27. The computer-implemented method of any of clauses 21-26, further comprising projecting, based on the second set of parameters, the second set of 3D landmarks onto the second image to generate a second set of 2D landmarks.

28. The computer-implemented method of any of clauses 21-27, wherein generating the first set of 3D landmarks comprises converting a set of points on a canonical shape into a set of position encodings; and generating, via execution of the first machine learning model, the first set of 3D landmarks based on (i) a set of features associated with the first image, (ii) the first set of parameters, and (iii) the set of position encodings.

29. The computer-implemented method of any of clauses 21-28, wherein projecting the first set of 3D landmarks onto the first image comprises transforming the first set of 3D landmarks into a second set of 3D landmarks based on a head pose included in the first set of parameters; and projecting the second set of 3D landmarks based on a focal length included in the first set of parameters to generate the first set of 2D landmarks.

30. The computer-implemented method of any of clauses 21-29, wherein the first set of 3D landmarks comprises a set of offsets from a canonical shape.
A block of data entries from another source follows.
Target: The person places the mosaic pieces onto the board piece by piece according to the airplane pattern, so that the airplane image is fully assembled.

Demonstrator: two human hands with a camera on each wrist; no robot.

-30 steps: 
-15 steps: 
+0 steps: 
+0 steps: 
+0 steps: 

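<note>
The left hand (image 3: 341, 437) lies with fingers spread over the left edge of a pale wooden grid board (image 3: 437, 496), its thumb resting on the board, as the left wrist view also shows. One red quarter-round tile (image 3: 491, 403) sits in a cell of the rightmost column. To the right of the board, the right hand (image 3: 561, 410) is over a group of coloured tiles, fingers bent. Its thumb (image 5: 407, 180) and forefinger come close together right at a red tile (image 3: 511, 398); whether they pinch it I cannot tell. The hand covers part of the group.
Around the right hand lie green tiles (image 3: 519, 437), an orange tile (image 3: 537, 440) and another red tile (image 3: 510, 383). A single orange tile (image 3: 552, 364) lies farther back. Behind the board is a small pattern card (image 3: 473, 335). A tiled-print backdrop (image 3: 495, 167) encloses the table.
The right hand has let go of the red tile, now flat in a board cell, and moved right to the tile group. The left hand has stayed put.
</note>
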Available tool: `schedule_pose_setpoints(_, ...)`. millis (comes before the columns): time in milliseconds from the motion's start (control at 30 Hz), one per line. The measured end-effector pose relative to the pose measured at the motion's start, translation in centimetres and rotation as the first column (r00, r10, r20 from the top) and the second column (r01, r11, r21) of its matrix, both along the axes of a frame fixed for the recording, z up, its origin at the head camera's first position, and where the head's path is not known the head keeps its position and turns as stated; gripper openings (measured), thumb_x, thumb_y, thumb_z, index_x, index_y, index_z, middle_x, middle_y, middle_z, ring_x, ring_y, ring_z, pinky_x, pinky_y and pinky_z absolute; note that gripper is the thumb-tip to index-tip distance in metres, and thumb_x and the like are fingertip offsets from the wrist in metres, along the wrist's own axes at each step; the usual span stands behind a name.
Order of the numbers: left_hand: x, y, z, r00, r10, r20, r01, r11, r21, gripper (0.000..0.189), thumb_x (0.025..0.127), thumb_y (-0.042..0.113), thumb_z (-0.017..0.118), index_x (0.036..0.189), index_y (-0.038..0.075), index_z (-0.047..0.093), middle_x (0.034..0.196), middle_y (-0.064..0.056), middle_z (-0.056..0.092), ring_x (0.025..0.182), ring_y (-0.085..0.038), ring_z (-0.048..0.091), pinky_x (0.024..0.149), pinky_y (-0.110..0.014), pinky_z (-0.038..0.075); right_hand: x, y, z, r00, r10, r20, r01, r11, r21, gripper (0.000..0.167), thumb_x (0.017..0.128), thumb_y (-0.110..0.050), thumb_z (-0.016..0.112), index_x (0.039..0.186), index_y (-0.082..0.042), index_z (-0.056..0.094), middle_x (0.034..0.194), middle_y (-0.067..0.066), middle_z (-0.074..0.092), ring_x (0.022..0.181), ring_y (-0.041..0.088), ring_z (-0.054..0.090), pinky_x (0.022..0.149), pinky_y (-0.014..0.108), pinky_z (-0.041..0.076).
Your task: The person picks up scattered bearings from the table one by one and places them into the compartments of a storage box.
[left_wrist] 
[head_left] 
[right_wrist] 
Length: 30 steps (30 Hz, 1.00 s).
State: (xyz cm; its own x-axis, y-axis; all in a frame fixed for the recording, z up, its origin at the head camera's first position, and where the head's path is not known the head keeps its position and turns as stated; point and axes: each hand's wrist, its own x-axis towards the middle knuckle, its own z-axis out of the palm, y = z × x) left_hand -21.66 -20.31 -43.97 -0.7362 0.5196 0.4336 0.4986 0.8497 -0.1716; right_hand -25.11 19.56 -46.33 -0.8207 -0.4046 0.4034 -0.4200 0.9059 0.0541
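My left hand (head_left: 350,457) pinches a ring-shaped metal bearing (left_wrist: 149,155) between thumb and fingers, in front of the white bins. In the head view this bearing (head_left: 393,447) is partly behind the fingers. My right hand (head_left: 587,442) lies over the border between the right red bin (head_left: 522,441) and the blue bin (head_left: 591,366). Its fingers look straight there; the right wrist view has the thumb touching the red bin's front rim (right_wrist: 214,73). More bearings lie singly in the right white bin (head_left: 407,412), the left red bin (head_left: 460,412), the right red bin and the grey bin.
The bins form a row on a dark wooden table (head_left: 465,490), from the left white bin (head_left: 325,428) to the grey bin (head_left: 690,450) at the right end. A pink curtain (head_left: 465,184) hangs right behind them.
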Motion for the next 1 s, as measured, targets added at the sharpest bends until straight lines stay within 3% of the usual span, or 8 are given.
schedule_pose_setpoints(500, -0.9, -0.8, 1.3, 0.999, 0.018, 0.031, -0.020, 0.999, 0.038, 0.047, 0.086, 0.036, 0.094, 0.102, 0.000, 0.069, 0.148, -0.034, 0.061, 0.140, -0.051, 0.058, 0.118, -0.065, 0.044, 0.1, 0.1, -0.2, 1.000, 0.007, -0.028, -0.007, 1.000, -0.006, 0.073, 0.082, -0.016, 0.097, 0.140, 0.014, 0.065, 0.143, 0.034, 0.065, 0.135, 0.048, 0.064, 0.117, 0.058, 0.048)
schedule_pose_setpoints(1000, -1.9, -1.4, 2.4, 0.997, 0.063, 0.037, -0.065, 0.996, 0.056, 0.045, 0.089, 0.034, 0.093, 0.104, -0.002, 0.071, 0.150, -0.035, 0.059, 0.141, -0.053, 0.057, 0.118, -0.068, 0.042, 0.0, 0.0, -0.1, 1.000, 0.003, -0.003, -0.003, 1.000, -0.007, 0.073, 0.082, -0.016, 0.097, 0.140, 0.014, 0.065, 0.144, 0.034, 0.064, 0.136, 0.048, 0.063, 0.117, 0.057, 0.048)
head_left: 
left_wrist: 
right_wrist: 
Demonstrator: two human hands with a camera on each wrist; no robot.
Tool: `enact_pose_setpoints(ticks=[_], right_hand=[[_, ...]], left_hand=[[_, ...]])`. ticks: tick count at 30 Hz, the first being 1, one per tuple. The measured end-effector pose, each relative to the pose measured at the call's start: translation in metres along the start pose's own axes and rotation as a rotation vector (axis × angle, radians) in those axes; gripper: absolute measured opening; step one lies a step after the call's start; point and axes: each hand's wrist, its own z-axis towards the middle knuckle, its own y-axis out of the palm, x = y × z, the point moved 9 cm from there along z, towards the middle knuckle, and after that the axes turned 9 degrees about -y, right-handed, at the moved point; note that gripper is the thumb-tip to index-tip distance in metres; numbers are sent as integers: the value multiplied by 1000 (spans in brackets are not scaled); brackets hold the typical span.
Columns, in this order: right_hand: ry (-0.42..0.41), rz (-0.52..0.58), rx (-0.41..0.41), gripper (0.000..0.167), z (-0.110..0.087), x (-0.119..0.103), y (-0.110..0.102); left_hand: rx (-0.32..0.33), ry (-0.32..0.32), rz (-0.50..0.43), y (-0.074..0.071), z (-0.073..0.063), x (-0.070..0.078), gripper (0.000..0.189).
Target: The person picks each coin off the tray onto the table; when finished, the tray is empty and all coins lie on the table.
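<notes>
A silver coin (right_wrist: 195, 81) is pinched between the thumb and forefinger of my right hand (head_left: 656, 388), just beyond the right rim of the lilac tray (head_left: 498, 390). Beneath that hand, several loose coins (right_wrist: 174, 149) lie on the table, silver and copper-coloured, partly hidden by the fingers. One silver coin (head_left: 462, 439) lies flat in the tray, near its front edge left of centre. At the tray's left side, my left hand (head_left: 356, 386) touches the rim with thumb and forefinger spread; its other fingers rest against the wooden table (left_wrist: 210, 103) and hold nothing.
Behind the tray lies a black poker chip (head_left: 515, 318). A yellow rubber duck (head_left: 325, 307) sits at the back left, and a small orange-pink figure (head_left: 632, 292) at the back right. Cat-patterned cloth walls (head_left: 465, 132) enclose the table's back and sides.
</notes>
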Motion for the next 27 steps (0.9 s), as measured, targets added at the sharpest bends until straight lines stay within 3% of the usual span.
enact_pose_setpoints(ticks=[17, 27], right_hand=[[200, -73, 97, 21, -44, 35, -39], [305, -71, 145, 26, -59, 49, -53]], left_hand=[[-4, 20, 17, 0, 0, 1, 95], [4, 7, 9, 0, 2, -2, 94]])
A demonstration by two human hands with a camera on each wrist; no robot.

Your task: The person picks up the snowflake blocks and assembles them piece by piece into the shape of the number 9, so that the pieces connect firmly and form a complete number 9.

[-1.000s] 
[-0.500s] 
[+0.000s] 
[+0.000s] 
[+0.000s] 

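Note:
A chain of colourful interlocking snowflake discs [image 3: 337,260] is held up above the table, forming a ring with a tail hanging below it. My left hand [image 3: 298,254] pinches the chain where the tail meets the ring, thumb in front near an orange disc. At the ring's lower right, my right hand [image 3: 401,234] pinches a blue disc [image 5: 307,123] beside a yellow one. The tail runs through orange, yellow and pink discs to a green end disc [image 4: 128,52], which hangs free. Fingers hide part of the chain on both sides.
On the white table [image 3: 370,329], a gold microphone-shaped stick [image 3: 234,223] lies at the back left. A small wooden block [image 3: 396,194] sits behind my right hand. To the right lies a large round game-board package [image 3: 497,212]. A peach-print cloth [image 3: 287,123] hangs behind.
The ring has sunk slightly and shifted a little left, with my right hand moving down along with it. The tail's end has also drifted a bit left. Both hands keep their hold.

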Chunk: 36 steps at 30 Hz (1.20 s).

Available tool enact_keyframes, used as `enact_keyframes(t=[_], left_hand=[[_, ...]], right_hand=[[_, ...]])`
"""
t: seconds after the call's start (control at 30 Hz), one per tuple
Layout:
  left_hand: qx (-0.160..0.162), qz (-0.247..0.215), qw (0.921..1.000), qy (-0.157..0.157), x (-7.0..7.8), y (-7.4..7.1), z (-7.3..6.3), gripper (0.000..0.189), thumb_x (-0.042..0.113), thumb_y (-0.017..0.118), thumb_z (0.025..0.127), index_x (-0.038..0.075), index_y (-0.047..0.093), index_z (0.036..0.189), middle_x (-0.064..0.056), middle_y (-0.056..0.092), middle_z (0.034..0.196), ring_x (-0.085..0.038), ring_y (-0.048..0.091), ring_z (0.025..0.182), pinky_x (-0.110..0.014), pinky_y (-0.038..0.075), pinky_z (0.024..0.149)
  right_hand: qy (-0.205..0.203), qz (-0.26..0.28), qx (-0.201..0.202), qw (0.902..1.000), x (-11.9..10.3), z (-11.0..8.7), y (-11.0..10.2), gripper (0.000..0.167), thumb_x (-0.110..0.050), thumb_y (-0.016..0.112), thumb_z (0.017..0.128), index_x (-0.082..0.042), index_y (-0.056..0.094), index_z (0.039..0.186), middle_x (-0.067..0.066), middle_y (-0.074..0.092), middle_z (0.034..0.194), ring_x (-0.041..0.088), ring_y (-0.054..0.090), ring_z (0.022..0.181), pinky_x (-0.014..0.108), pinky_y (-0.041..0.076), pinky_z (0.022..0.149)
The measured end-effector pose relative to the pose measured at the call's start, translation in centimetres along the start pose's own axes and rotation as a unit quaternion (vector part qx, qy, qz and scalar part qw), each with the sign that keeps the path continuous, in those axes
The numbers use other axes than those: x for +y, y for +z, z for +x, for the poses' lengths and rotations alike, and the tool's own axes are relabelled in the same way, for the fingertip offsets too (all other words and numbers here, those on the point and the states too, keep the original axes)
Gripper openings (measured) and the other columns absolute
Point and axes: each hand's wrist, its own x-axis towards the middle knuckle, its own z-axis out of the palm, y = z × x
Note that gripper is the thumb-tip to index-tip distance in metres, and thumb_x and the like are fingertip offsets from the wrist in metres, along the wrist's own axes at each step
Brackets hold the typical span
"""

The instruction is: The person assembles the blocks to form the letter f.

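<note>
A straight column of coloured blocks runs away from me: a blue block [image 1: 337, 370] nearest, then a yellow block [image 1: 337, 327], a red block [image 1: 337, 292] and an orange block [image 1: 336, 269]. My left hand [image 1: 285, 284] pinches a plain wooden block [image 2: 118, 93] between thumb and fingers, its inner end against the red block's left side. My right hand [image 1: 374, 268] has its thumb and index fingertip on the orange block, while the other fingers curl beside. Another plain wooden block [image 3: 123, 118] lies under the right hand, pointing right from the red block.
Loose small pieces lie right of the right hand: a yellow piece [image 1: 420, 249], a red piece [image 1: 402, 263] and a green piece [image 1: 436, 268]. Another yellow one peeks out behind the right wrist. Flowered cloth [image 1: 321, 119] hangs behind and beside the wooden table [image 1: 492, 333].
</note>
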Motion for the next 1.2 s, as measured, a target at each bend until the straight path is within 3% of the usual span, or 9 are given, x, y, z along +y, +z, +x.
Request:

31. In some embodiments, one or more non-transitory computer-readable media store instructions that, when executed by one or more processors, cause the one or more processors to perform the steps of determining a first set of parameters associated with a depiction of a first face in a first image; generating, via execution of a first machine learning model, a first set of three-dimensional (3D) landmarks on the first face based on the first set of parameters; projecting, based on the first set of parameters, the first set of 3D landmarks onto the first image to generate a first set of two-dimensional (2D) landmarks; and training the first machine learning model based on one or more losses associated with the first set of 2D landmarks to generate a first trained machine learning model.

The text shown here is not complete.